Fin du procès du maire de St-Rémi

Hier après-midi s’est conclu le procès de deux jours, opposant le maire de St-Rémi, Michel Lavoie et une citoyenne, Sylvie Boyer, qui souhaite faire appliquer la nouvelle loi 10, qui permet de suspendre provisoirement un élu qui fait face à des accusations criminelles.  Le juge Jean-François Michaud a mis la cause en délibéré.  Le verdict sera rendu à la fin du mois d’août.

Rappelons que la loi 10 prévoit qu’un élu peut être provisoirement relevé de ses fonctions si des accusations criminelles, passibles d’au moins deux ans de prison, sont déposées contre lui.  La loi précise qu’il doit y avoir un rapport entre les chefs d’accusation et l’exercice des fonctions de l’élu et il doit être démontré que les accusations sont de nature à déconsidérer l’administration municipale.

Les arguments de la défense réduits en pièces

Mardi matin, les avocats de la partie demanderesse ont tenté de convaincre le juge du bien-fondé de la loi 10, en réponse à l’avocat de M. Lavoie, qui la veille, a attaqué la constitutionnalité de la loi.  Me Belleau, l’avocat du procureur général, a établi d’emblée le lien entre les chefs d’accusation de fraude, complot et abus de confiance, qui pèsent contre M. Lavoie et l’exercice de ses fonctions d’élu.  «Il s’agit typiquement d’une accusation criminelle grave et de nature à déconsidérer l’administration municipale et à affecter la confiance que le public doit avoir dans l’administration publique et les élus, a déclaré Me Belleau.

L’avocat de la défense, Me St-Pierre, avait notamment demandé au juge de faire preuve de retenue, dans le contexte de la proximité des prochaines élections municipales, qui se tiendront le 3 novembre prochain.  «De notre point de vue, cette question est tout à fait à l’extérieur de l’exercice auquel la cour doit se livrer», a expliqué Me Belleau.

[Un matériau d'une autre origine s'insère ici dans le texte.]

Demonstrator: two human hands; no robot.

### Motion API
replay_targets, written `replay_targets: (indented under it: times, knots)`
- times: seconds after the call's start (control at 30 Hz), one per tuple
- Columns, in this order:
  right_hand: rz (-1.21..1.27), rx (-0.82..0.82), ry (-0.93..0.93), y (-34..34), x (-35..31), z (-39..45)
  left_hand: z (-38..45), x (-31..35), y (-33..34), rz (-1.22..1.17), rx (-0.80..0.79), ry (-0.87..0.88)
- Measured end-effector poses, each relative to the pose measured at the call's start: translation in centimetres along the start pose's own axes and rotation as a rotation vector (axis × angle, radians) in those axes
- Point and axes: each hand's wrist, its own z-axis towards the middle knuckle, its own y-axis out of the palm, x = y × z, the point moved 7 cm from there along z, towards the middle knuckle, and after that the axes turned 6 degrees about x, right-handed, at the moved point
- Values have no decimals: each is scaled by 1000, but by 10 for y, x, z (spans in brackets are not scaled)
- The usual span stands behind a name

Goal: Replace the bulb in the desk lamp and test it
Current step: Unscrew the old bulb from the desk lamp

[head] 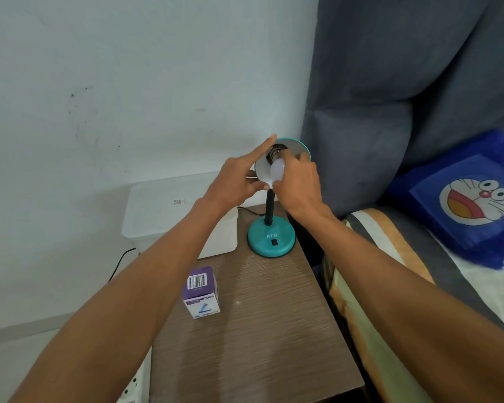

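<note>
A teal desk lamp stands on its round base [271, 239] at the back of a brown bedside table [253, 338]. Its shade [298, 146] is tipped up toward me, white inside. My left hand [236, 180] grips the shade's left rim, index finger stretched along the edge. My right hand [298, 181] is closed around a white bulb [277, 169]. The bulb's metal screw base sits at the socket inside the shade. A purple and white bulb box [201, 292] stands on the table, nearer to me on the left.
A white plastic storage box [163, 210] stands left of the lamp against the wall. A black cord [120, 263] runs down behind the table. A grey padded headboard [390, 112] and a bed with a blue cartoon pillow [474, 199] fill the right side.
</note>
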Motion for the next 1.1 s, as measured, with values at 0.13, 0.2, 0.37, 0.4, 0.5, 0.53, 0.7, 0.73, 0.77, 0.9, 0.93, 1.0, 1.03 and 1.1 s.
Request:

Me Gravel, l’autre avocat du procureur général a quant à lui rappelé les nombreux arguments devant lesquels le défendeur s’est désisté dans sa tentative visant à démontrer l’inconstitutionnalité de la loi 10.  L’avocat du maire Lavoie avait d’abord fait valoir que la loi 10 ne respecte pas la présomption d’innocence, qu’elle porte atteinte au droit de vote et que son effet rétroactif ne respecte pas les droits fondamentaux de son client.

Ayant concédé tous ces points à son adversaire, Me St-Pierre a finalement invoqué l’article 7 de la Charte canadienne des droits et libertés de la personne, selon lequel chacun a droit à la vie, à la liberté et à la sécurité de sa personne.  «Le défendeur n’a pas fait la démonstration d’une atteinte à ce droit», a déclaré Me Gravel.  «Clairement, il ne s’agit pas d’une situation qui porte atteinte à la vie, à la liberté et à la sécurité», a ajouté Me Belleau.

Quant au représentant de Mme Boyer, Me Gagné, il est allé encore plus loin.  Selon son interprétation, les deux critères d’application de la loi 10, selon lesquels les accusations criminelles doivent être en lien avec l’exercice des fonctions de l’élu et être de nature à déconsidérer l’administration municipale, ne sont pas cumulatifs.  Il cite l’exemple d’un élu qui serait accusé de pédophilie.  Bien que cette accusation ne soit pas en lien avec l’exercice de ses fonctions, elle serait tout de même de nature à déconsidérer l’administration de la municipalité.  Selon lui, il faut d’abord considérer la gravité des accusations qui sont portées.  Il considère donc qu’il n’est pas dans l’intérêt public de maintenir en position le maire de St-Rémi.

Une défense à bout d’arguments

L’avocat de M. Lavoie, Me St-Pierre a tenté tant bien que mal de rétorquer aux attaques de ses collègues.  «Il faut évaluer non seulement la gravité, mais le sérieux des accusations, a-t-il déclaré.  On doit voir s’il y a un peu de substance derrière tout ça, avant d’imposer ce stigmate.  On doit aller plus loin parce qu’il y a des conséquences pour la personne, sa réputation et la poursuite ou non de sa vie politique.» 

Finalement, le juge Michaud a remercié les avocats pour leurs représentations, mais il n’a pas rendu de verdict.  «Je suis bien conscient des enjeux, mais j’ai d’autres obligations et je ne rendrai pas de décision avant la fin du mois d’août.»